For (3), there is no excuse. The fact that neural networks can be arbitrary graphs leaves wide open the question of which topology to use. That’s where much of the research is. In the remainder of this course, we’ll look at a few topologies, but I’ll mostly leave you to explore the neural network zoo on your own.

import numpy as np
import pandas as pd
import matplotlib.pyplot as plt

K-means clustering#

Clustering is relatively common in HEP. In a clustering problem, we have a set of features \(\vec{x}_i\) (for \(i \in [0, N)\) and we want to find \(n\) groups or “clusters” of the \(N\) points such that \(\vec{x}_i\) in the same cluster are close to each other and \(\vec{x}_i\) in different clusters are far from each other.

If we know how many clusters we want to make, then the most common choice is k-means clustering. The k-means algorithm starts with \(k\) initial cluster centers, \(\vec{c}_j\) (for \(j \in [0, k)\)) and labels all points in the space of \(\vec{x}\) by the closest cluster: if \(\vec{x}_i\) is closer to \(\vec{c}_j\) than all other \(\vec{c}_{j'}\) (\(j' \ne j\)), then \(\vec{x}_i \in C_j\) where \(C_j\) is the cluster associated with center \(\vec{c}_j\).

The algorithm then moves each cluster center \(\vec{c}_j\) to the mean \(\vec{x}\) for all \(\vec{x} \in C_j\). After enough iterations, the cluster centers gravitate to the densest accumulations of points. Note that this is not a neural network. (We’re getting to that.)

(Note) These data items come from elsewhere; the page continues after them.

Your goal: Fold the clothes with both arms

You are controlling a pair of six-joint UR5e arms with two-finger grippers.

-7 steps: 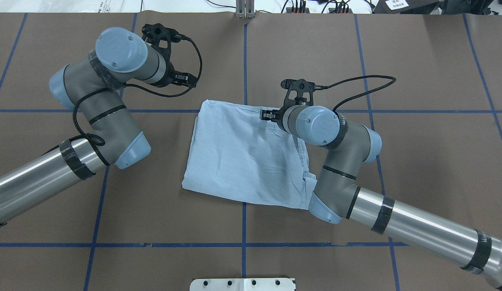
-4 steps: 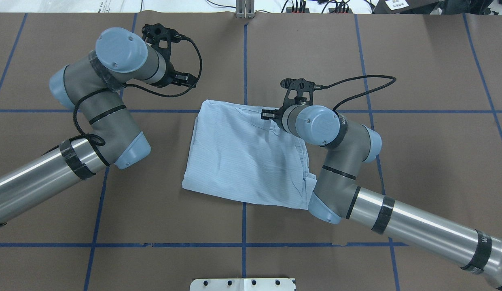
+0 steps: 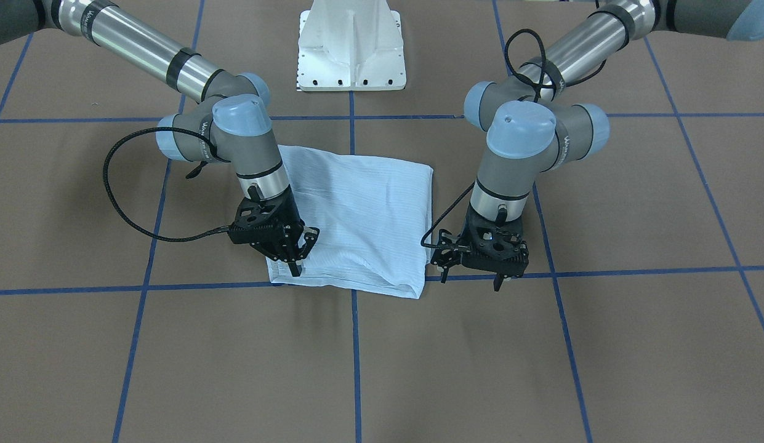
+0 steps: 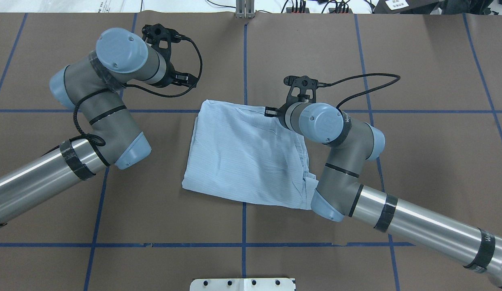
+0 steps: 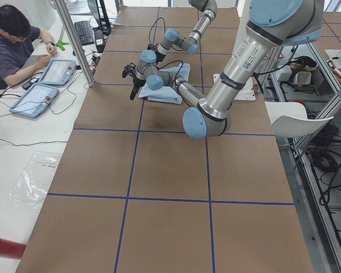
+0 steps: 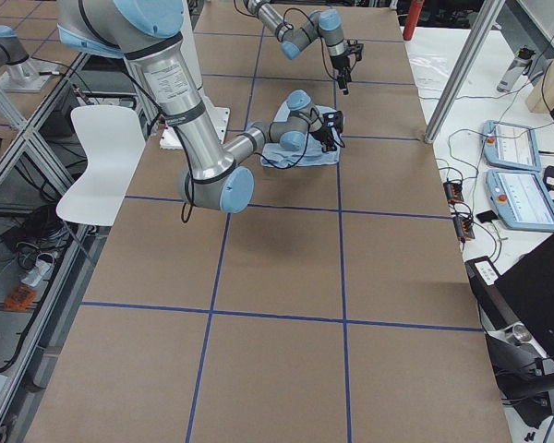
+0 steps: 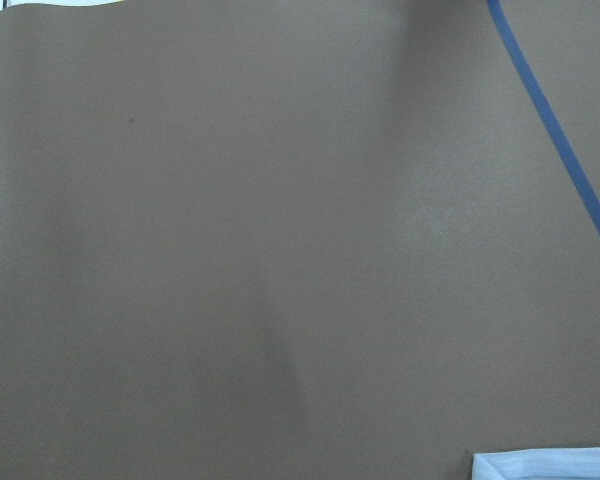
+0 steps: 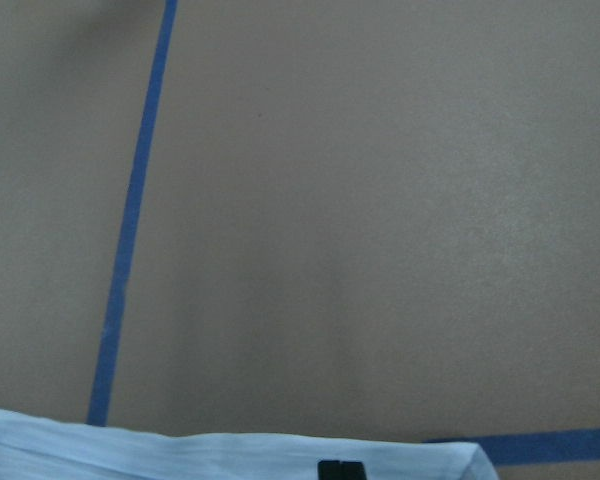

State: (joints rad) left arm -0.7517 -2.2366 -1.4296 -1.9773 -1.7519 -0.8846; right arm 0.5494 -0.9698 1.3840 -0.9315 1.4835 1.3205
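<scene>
Pale-blue pinstriped cloth, the shirt (image 4: 242,157), lies folded into a rough rectangle in the middle of the brown bench (image 4: 416,161). It covers the centre line of blue tape (image 4: 244,60), and its far edge lies along a cross line. Its long axis runs across the bench from the robot's left to its right, skewed so that the right end sits a little nearer the robot. The pinstripes follow that axis. The left end is a smooth closed fold, while layered loose edges bunch at the right end. Collar, buttons and cuffs do not show, so I cannot tell which way the garment heads. The right gripper (image 3: 297,257) is down at the shirt's far right corner, and the right wrist view shows one black fingertip (image 8: 340,469) over the cloth edge. I cannot tell whether those jaws pinch the fabric. The left gripper (image 3: 471,278) hangs over bare bench just beside the far left corner, its jaws spread wide and holding nothing. White lettering (image 3: 204,136) on the wrist housings is too small to read.
</scene>
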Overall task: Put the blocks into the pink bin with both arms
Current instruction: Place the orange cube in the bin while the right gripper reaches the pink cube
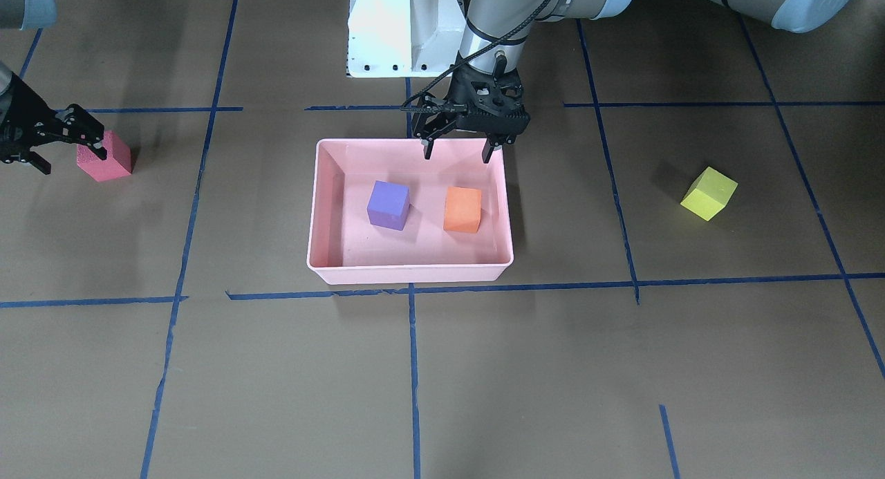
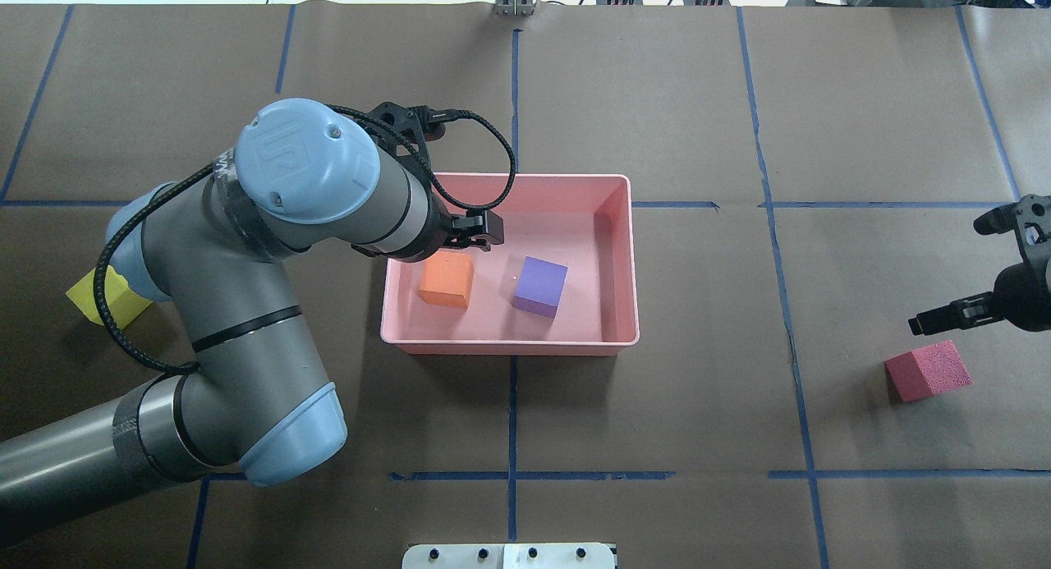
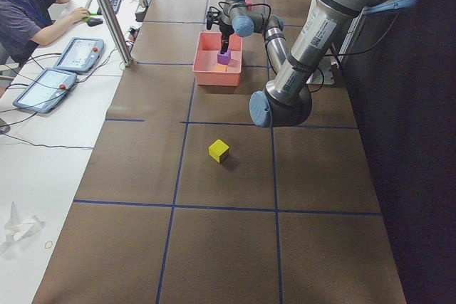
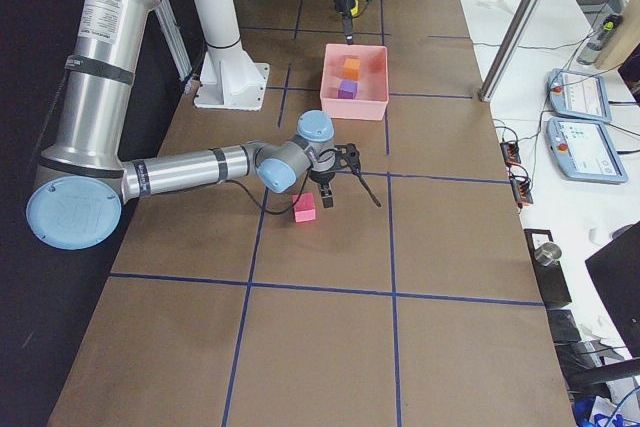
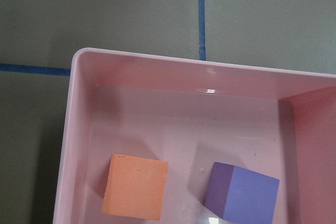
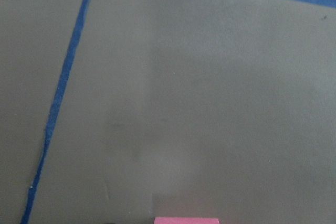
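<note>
The pink bin (image 1: 411,275) holds the purple block (image 1: 388,204) and the orange block (image 1: 462,209); both also show in the left wrist view, purple (image 5: 241,192) and orange (image 5: 135,186). My left gripper (image 1: 459,154) is open and empty above the bin's robot-side rim, above the orange block. The yellow-green block (image 1: 709,193) lies on the table on my left, partly behind my left arm in the overhead view (image 2: 107,296). The red block (image 1: 107,157) lies far on my right. My right gripper (image 1: 62,147) is open and empty right beside it, not holding it.
The white pedestal base (image 1: 404,30) stands behind the bin. Blue tape lines (image 1: 413,368) cross the brown table cover. An operator (image 3: 28,12) sits at a side desk with tablets, beyond the table's far edge.
</note>
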Robot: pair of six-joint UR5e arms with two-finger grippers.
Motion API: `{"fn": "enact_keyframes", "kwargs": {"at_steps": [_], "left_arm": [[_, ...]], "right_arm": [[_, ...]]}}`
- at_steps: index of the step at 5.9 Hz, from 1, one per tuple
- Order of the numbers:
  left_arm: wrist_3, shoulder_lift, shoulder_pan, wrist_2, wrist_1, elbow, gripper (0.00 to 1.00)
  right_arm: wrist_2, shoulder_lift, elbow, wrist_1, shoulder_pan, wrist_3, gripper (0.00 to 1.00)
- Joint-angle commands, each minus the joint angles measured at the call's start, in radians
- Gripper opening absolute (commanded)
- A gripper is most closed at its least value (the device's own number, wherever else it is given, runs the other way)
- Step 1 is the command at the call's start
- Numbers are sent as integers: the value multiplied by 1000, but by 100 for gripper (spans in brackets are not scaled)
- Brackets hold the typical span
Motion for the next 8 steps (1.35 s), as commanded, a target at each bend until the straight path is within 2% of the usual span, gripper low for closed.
{"fn": "enact_keyframes", "kwargs": {"at_steps": [1, 2, 4, 5, 6, 7, 8], "left_arm": [[-2, 4, 9, 1, 0, -6, 100], [-2, 4, 9, 1, 0, -7, 100], [-2, 4, 9, 3, 0, -9, 100], [-2, 7, 9, 3, 0, -7, 100], [-2, 13, 9, 1, 0, -9, 100], [1, 15, 9, 0, 0, -9, 100], [12, 21, 7, -6, 1, -9, 100]], "right_arm": [[-50, -51, -2, 41, -69, 45, 99], [-80, -50, -2, 41, -121, 112, 99], [-98, -50, -18, 41, -152, 115, 99], [-99, -50, -31, 41, -168, 112, 95], [-101, -44, -38, 35, -175, 111, 67], [-99, -38, -46, 33, -183, 109, 47], [-88, -12, -41, 30, -182, 111, 32]]}}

from sklearn.cluster import KMeans

In our penguin classification problem,

penguins_df = pd.read_csv("data/penguins.csv").dropna()
features = penguins_df[["bill_length_mm", "bill_depth_mm"]].values
hidden_truth = penguins_df["species"].values

we know there are 3 species of penguins, so let’s try to find 3 clusters.

best_fit = KMeans(3).fit(features)

best_fit.cluster_centers_

array([[38.42426471, 18.27794118],
       [50.90352941, 17.33647059],
       [45.50982143, 15.68303571]])

fig, ax = plt.subplots(figsize=(5, 5))

def plot_clusters(best_fit, xlow=29, xhigh=61, ylow=12, yhigh=22):
    background_x, background_y = np.meshgrid(np.linspace(xlow, xhigh, 100), np.linspace(ylow, yhigh, 100))
    background_2d = np.column_stack([background_x.ravel(), background_y.ravel()])
    ax.contourf(background_x, background_y, best_fit.predict(background_2d).reshape(background_x.shape), alpha=0.2)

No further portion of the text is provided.